E-bikes are kind of a red herring here anyway; there's little practical use-case for them that isn't already covered by unpowered bicycles unless you live somewhere very hilly. (Even in moderately hilly places you get used to hills quite quickly). It's not unreasonable to do a shopping run on a bike as long as the shop isn't far away... But if it is, an e-bike won't help you get there in a reasonable length of time.
Even in a place that isn't very hilly, an e-bike could make the difference between arriving to work sweaty or not, which can easily mean the difference between biking or not. The extra help also expands the available user base to those who are less fit, and expands the range of what is doable for any given person.
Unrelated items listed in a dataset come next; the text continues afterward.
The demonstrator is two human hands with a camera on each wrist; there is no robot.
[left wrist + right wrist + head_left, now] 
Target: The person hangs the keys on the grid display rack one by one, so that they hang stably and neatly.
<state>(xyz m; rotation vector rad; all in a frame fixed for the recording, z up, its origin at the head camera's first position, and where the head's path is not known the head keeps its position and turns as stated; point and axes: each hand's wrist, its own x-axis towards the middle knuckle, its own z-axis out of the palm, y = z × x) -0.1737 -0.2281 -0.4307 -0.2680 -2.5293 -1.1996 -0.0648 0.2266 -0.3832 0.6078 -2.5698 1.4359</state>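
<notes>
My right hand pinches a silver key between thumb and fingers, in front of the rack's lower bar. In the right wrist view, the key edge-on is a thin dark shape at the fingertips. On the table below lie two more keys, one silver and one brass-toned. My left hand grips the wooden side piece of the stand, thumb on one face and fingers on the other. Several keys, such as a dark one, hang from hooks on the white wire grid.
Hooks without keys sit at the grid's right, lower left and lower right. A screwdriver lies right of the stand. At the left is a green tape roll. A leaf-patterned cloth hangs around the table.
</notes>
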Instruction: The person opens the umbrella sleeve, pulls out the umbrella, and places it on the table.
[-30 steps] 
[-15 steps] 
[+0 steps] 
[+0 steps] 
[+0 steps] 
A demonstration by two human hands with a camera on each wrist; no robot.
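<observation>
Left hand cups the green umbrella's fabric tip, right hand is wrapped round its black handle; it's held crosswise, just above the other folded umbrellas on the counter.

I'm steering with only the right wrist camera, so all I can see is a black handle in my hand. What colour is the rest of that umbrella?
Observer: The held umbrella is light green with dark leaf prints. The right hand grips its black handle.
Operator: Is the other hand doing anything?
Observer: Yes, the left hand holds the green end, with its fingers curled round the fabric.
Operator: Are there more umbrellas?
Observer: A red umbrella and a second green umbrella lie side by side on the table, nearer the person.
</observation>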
And, again, I want to emphasize the sweat difference, which also ties back into range (how far can you bike on a regular bike versus an e-bike without breaking a sweat?)
Exactly. I rode an ebike one summer to commute to an internship. The sweat factor alone meant I never would have done that by regular bike, as I would've arrived at the office sweating like a pig.
The sweat factor alone is what allowed me to use the loaned ebike as part of a journey to a wedding. Had changing facilities en route but not shower facilities...
range extension is huge
When I biked to work I never arrived sweaty. Cycling allows you to travel faster than walking for the same effort, so you have better evaporative cooling (i.e. your sweat works better, before it soaks into your clothes) so this line always seemed weird to me - how far can you walk without breaking a sweat? Indefinitely, most of the year.
We’re generally assuming that walking is impractically far for the trips in question. It’s quite obvious that you can bike faster and further on an e-bike without breaking a sweat than you can on a regular bike.
I brought up walking only because I don't get sweaty walking - it doesn't have to be practical to commute that way. If you can go for a 6 hour hike without getting sweaty, you can bike to work for substantially less than 6 hours without getting sweaty, right?